I love your blog. I stumbled across it a few months ago. I am a young armchair philosopher hoping someday to make a living at it. Your blog is very insightful and I enjoy hashing out the ideas you present.

This is actually, if I am correct, what Plantinga argues in his modal ontological argument. Either God is possible and therefore exists, or He is impossible and cannot exist. But I think the strength with that lies with the seeming ridiculous notion, IMO, that it is impossible that God exist. It certainly seems possible that He exists. After all we can conceive of Him.

Equally, we can conceive of him not existing. So conceivability tells us nothing here, even if the noncontingency of God is correct.

Hi Brennon,

Glad you like the blog. Yes, it is a key ingredient in Plantinga's modal OA, but the idea is in Leibniz and first in St Anselm in Prosblogion III.

You are assuming that conceivability entails possibility. But it is not clear that it does. The fact that my concept of X harbors no logical contradiction does not suffice to show that X is really possible, thought itmight provide defeasible evidence of it.

If the conceivability of God's existence entails the possibility of God's existence, then the conceivability of God's nonexistence would entail the possibility of God's nonexistence, which would in turn entail God's nonexistence.
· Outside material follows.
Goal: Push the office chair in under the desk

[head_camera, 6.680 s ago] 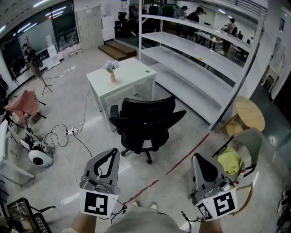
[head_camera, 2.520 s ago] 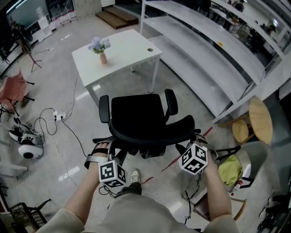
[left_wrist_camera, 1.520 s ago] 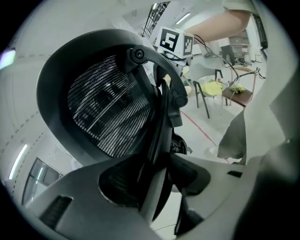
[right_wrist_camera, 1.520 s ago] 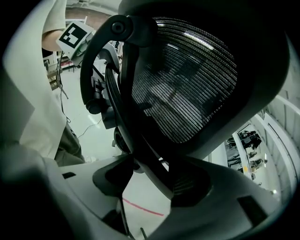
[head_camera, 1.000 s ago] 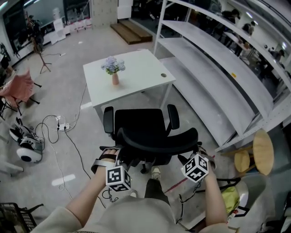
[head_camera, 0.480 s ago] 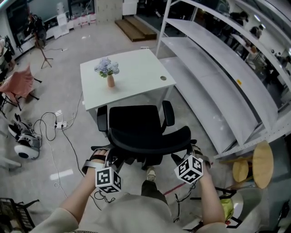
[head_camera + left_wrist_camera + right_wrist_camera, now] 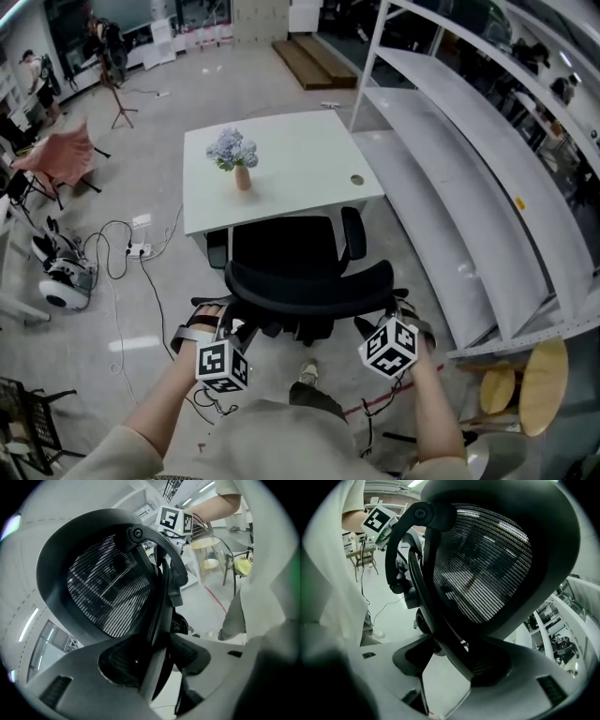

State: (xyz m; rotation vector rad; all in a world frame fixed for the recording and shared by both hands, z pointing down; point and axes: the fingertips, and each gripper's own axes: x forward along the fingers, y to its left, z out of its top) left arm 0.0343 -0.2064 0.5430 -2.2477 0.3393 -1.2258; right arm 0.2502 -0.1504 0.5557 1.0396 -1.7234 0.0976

And surely one can conceive of God's nonexistence.

I think one can conclude that conceivability is no sure guide to possibility.

I see.

But then, if we conceived of God not existing, wouldn't the notion of God being the being of which none greater can be conceived come into play? If this being does not exist, then can we not conceive of a greater being? Namely one who does exist? That would mean we aren't actually conceiving of the maximally great being until we actually conceive of Him existing.

I suppose the argument there hinges on if existence is a property that makes one "great."

You are reverting to the Proslogion II argument. (I note that above I erroneously referred to Proslogion III as ProsBLOGion III!)

You are right: the II argument hinges on whether or not existence is a great-making property.

But even if we assume that it is better to exist than not to exist, one cannot, as far as I can see, view existence as a property that could be included in anything's concept, not even the concept of "That than which no greater can be conceived."

Whether or not the maximally great being exists, the object before a finite mind will be the same. So I reject the Proslogion II argument and also the related ontol. arg. we find in Descartes. Meditation III.